Hanno marciato in formazione militare e in uniforme, fino al centro della McCormick Place Convention a Chicago, per restituire le proprie medaglie di combattimento. Avrebbero voluto consegnarle ai generali giunti nella città americana per il grande summit Nato del 20 e 21 maggio, ma l’enorme dispiegamento di polizia e forze di sicurezza ha impedito ai 45 veterani delle guerre in Iraq e Afghanistan di avvicinarsi.
di Anna Toro
Non che si siano persi d’animo: dopo aver marciato insieme ai ragazzi del movimento Occupy Chicago e Occupy Wall Street, gli ex soldati si sono riuniti di fronte alla piazza del summit, a uno a uno hanno preso il microfono e hanno espresso a parole tutta la loro rabbia e dolore.
“Non c’è nessun onore in queste guerre – ha commentato tra gli altri Alejandro Villatoro, ex sergente dell’esercito americano – c’è solo vergogna”.
Dopodiché, i veterani si sono strappati le medaglie dal petto e le hanno buttate per terra, lanciate al di là di un cancello.
Un gesto forte e simbolico per dire no alla guerra, a tutte le guerre.
In questo caso nel mirino della protesta c’era soprattutto il conflitto in Afghanistan, su cui era incentrata la riunione dell’Alleanza atlantica.
Gli ex militari presenti alla protesta, quasi tutti ancora molto giovani, fanno parte del gruppo Veterani dell’Iraq contro la guerra (IVAW). Molti di loro, però, hanno servito anche in Afghanistan, e le loro ragioni sono chiare.
“Quando mi sono arruolato ero convinto di farlo perché stavamo dalla parte del giusto – racconta ad esempio Graham Clumpner, 27 anni, dallo stato di Washington – Ora non ci credo più, ne ho viste troppe: vite violate, soldi buttati, abusi inutili. Tutto per far guadagnare le aziende che incassano profitti con la guerra, mentre a noi davano 1.500 dollari al mese per farci sparare addosso”.
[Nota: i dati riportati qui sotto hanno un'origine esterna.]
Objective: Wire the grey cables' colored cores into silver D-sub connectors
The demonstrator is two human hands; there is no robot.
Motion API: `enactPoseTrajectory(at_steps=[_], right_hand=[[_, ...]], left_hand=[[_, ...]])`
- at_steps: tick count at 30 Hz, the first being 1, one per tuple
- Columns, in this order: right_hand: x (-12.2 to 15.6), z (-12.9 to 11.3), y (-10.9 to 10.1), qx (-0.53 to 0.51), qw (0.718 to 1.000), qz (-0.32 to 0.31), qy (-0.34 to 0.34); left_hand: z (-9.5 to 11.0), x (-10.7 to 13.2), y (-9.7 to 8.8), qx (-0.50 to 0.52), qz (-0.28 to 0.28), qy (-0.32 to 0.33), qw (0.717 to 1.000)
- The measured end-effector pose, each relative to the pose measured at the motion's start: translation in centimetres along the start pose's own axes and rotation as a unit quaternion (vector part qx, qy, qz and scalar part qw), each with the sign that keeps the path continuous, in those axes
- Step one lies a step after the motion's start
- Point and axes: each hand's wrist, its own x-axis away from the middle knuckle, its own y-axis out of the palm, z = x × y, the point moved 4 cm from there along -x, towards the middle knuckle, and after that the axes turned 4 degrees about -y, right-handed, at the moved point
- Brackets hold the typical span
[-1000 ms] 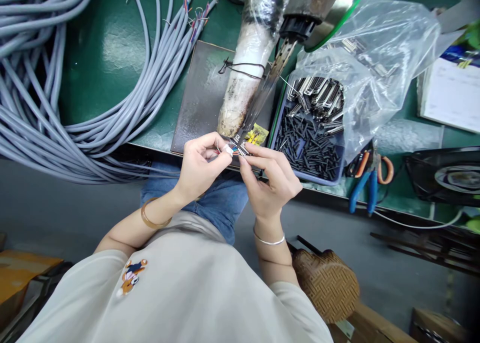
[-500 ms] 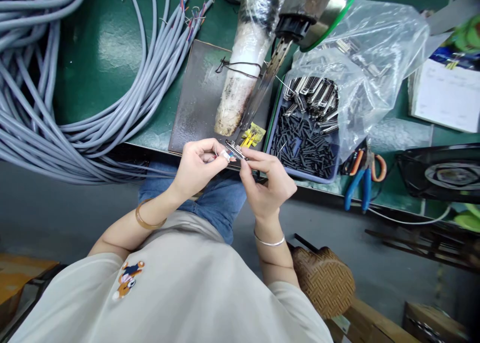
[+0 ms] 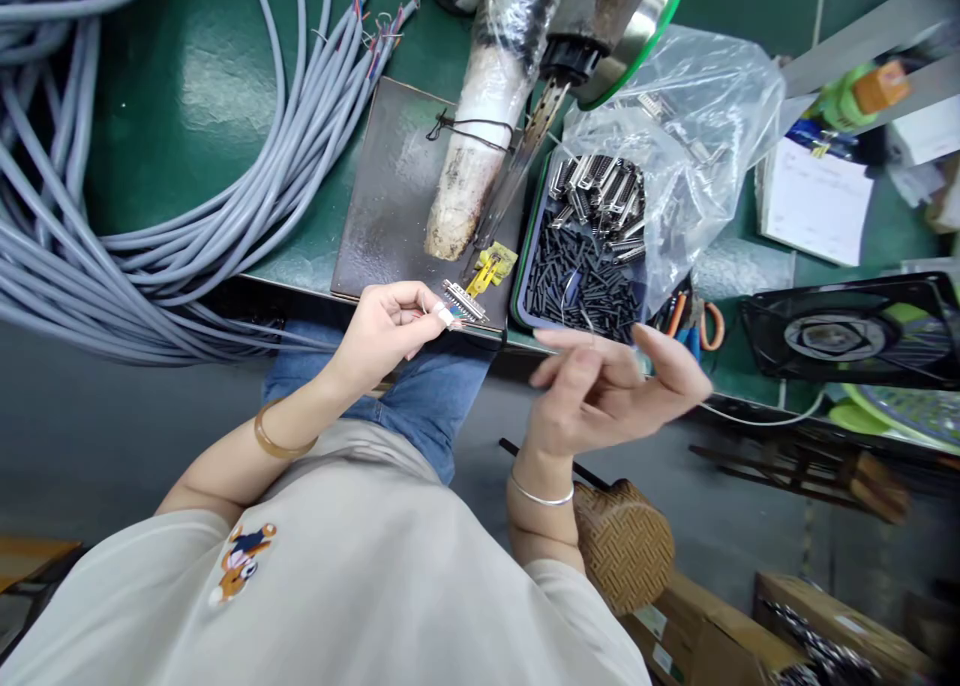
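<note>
My left hand (image 3: 390, 328) is closed in a pinch at the board's front edge, on a cable end whose thin coloured wires (image 3: 454, 316) show at the fingertips. Something white sits at the fingertips; whether tape or sleeve I cannot tell. Against those wires lies a metal multi-pin connector (image 3: 466, 300), beside a yellow clip-like piece (image 3: 490, 270) on the dark board (image 3: 397, 166). Off to the right, my right hand (image 3: 611, 381) is open, slightly blurred, fingers apart, in front of the blue tray (image 3: 525, 301). Short black tubes (image 3: 574, 284) and several metal connectors (image 3: 604, 191) fill that tray.
A soldering iron (image 3: 525, 156) and a white wrapped tube (image 3: 480, 151) hang over the board. Grey cables (image 3: 247, 206) cover the left. At right are a plastic bag (image 3: 697, 136), pliers (image 3: 709, 326), a black fan (image 3: 840, 336) and paper (image 3: 821, 201). A stool (image 3: 626, 546) stands below.
My right hand has let go of the connector and moved right, its fingers spreading near the tray. My left hand keeps its pinch beside the connector. The view has shifted a little to the right.
</note>
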Motion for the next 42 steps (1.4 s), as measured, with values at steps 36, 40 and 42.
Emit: enactPoseTrajectory(at_steps=[36,40,42], right_hand=[[0.6,1.9,4.0,-0.018,0.979,-0.202,-0.008],[0.5,2.2,4.1,-0.023,0.979,-0.202,-0.004],[0.5,2.4,4.2,-0.029,0.979,-0.203,-0.001]], left_hand=[[0.4,-1.5,0.1,-0.018,0.024,0.035,0.999],[0.6,-1.7,0.1,-0.015,0.028,0.038,0.999],[0.6,-1.7,0.2,-0.013,0.028,0.037,0.999]])
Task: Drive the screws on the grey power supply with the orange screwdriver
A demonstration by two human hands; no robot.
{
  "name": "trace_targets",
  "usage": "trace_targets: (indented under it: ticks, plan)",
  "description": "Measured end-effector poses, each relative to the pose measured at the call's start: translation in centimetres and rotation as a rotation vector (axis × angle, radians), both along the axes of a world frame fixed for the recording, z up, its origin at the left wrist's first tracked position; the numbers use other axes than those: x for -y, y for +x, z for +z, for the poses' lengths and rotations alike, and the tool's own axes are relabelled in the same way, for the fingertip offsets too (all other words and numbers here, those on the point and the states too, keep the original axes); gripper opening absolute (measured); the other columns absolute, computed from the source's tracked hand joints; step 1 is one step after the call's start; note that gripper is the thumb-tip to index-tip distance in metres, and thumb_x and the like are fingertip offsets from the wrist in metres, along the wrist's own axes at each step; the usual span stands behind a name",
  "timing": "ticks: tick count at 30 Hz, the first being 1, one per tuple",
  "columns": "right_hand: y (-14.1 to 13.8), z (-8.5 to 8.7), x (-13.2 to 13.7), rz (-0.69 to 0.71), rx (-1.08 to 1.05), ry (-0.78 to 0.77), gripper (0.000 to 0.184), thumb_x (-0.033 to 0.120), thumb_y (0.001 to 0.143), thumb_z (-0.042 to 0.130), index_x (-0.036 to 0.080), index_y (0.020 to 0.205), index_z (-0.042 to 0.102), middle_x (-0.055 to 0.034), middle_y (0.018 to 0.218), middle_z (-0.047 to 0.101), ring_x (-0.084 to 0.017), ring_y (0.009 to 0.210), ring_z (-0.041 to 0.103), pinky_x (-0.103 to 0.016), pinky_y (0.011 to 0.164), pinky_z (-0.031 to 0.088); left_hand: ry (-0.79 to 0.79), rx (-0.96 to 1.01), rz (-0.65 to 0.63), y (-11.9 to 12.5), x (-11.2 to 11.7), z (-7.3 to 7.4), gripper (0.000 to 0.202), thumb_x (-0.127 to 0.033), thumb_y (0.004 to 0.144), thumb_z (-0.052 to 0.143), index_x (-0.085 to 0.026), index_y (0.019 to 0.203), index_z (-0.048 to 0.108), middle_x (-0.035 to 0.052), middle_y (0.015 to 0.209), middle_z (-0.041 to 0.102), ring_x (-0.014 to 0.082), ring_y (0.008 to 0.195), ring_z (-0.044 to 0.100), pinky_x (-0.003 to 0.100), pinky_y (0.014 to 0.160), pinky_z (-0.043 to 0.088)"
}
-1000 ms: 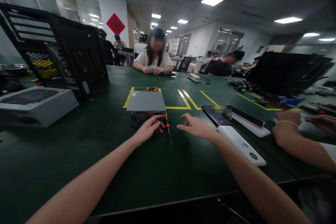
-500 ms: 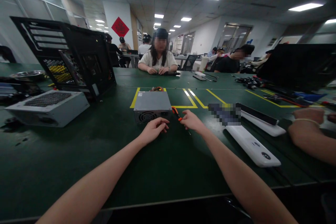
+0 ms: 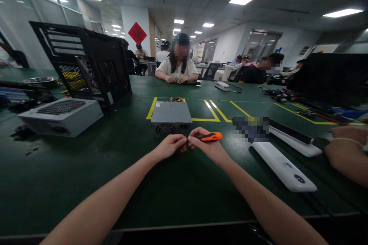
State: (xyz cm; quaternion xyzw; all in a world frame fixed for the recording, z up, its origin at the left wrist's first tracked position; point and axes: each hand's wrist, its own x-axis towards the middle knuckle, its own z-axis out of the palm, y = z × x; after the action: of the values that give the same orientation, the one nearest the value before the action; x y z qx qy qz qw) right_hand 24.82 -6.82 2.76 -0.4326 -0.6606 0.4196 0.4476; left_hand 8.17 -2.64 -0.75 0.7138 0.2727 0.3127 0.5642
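A grey power supply unit (image 3: 171, 117) with a fan grille on its near face sits on the green table (image 3: 161, 183), partly inside yellow tape lines. Just in front of it my right hand (image 3: 205, 145) is closed around an orange-handled screwdriver (image 3: 211, 136), held level with the handle pointing right. My left hand (image 3: 170, 146) is pinched at the screwdriver's tip end, fingertips meeting those of my right hand; what it pinches is too small to make out.
A black computer case (image 3: 86, 65) and a second grey power supply (image 3: 61, 115) stand at the left. White flat devices (image 3: 283, 164) lie to the right, beside another person's forearm (image 3: 345, 153). People sit across the table; cables and tools lie at far right.
My right hand has picked up the screwdriver from the table beside the power supply and turned it level. My left hand stayed in front of the unit and now meets the tip.
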Motion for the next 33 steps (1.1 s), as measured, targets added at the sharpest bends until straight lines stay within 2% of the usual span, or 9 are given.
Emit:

L’associazione dei veterani protesta anche e soprattutto contro la mancanza di attenzione e cure da parte dello Stato e dell’Esercito verso chi torna dalla guerra.
“Ogni giorno in questo paese 18 veterani di guerra si suicidano – ha spiegato il leader dell’Ivaw Aaron Hughes, che nel 2003 lasciò gli studi per arruolarsi in Iraq – Il 17% delle persone che combattono in Afghanistan, miei fratelli e sorelle, stanno assumendo psicofarmaci. Tra il 20 e il 50% dei soldati è stato colpito da disturbi per stress post-traumatico, traumi di natura sessuale o lesioni cerebrali traumatiche. Attualmente, un terzo delle donne delle forze armate ha subito abusi sessuali”.
L’Ivaw parla anche di reimpiego di soldati traumatizzati nei conflitti. Il ché aiuta a spiegare gli episodi di follia che affliggono le forze armate, specie in teatri di guerra ad alta tensione (basti solo ricordare il massacro di civili a Kandahar del marzo di quest’anno).
“Quando i nostri fratelli e sorelle ritornano dalla guerra e hanno bisogno di cure – continua Hughes – l’unico tipo di aiuto che ricevono è rappresentato da medicinali come trazodona, Seoquel, Kronopin, che alla fine sono paralizzanti, e non permettono di condurre una vita normale. Sempre con questi medicinali, i soldati vengono poi inviati nuovamente a combattere e a guidare operazioni militari”.
Per tutti questi motivi, al posto delle vecchie medaglie i veterani presenti alla protesta hanno indossato delle placchette fatte in casa, con su scritto messaggi eloquenti come “La guerra è una bugia”, o “Stop alle bombe Nato”.
Si sono in pratica trasformati in pacifisti, e a Chicago hanno marciato fianco a fianco anche con i loro vecchi “nemici”, compreso il gruppo degli Afghans for Peace.
“Sono disgustata da quello che la guerra ha fatto al mio paese, alla mia gente – ha detto una delle leader del movimento, Suraia Sahar, intervistata dalla MSNBC – Ma ciò che hanno fatto a questi veterani mi spezza il cuore”.